Après Tarantino et son Django Unchained-2h44 et Kathryn Bigelow-Zero Dark Thirty-2h37, voilà le Lincoln de Spielberg qui arrive -2heures 30. Et le moins que l’on puisse dire, c’est que c’est une magistrale leçon de politique que nous offre le réalisateur d’ET, Indiana Jones ou La liste de Schindler. En tête du box office américain, le film est pourtant pour le moins austère; il revient sur la guerre de Sécession et surtout sur le vote par le Congrès américain du 13ème amendement qui mit un terme à l’esclavagisme. Première séquence, Lincoln, véritable géant, apparaît de dos, assis sur un fauteuil, fidèle à sa représentation monumentale en marbre qui trône à l’entrée du Mémorial portant son nom à Washington. Car ce 16ème Président des Etats-Unis a été sans doute un des plus charismatiques des Etats Unis-on en est au 44ème- n’hésitant pas à sortir de la légalité avec cette idée que « la fin justifie les moyens » ou plus prosaïquement que « l’on ne fait pas d’omelette sans casser des oeufs ». Images oniriques, Lincoln guidant la nation comme un vaisseau, le film s’attache à rappeler ces heures sombres où l’on achetait un enfant noir pour 500 dollars et où tous les Noirs étaient considérés comme des voleurs de poules.
Ode à la tolérance
Pour composer avec ce racisme primaire, Lincoln usa de son intelligence et de son statut de demi-dieu.

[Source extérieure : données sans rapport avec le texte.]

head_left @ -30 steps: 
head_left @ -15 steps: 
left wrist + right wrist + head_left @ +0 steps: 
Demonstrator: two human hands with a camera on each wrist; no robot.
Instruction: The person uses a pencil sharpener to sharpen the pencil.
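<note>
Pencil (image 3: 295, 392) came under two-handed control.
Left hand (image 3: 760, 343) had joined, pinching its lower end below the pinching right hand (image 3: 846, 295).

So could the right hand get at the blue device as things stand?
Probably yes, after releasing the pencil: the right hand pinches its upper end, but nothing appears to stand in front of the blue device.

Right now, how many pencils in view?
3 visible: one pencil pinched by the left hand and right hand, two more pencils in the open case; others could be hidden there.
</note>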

Et s’arrangea en achetant quelques voix que sa loi passe, non sans suspense, dans ce Congrès où la majorité était pour l’esclavagisme, très profitable à l’économie, persuadée que le Noir n’était pas l’égal du Blanc. Daniel Day Lewis est époustouflant, racontant en toute occasion ses histoires ou lorsqu’il prononce un discours composé d’une unique phrase « Je vais hisser le drapeau et ce sera au peuple américain de le veiller! » concluant » That’s my speech! ». Certes, il y a quelques longueurs tant Spielberg semble être tombé amoureux de son personnage, mais quels jeux d’acteurs que tous ces seconds rôles, quelle intensité dans ces débats avec cette obligation pour certains comme le député joué avec bonheur par Tommy Lee Jones, fervent abolitionniste, de devoir faire profil bas pour voir ses convictions l’emporter. Lincoln, homme politique, mais également mari et père, le film est une véritable ode à la tolérance et à l’intelligence politique, adapté du livre de Doris Kearns Goodwin qu’ Obama a qualifié « d’oeuvre remarquable sur un meneur d’hommes exceptionnel ». On ne peut que confirmer.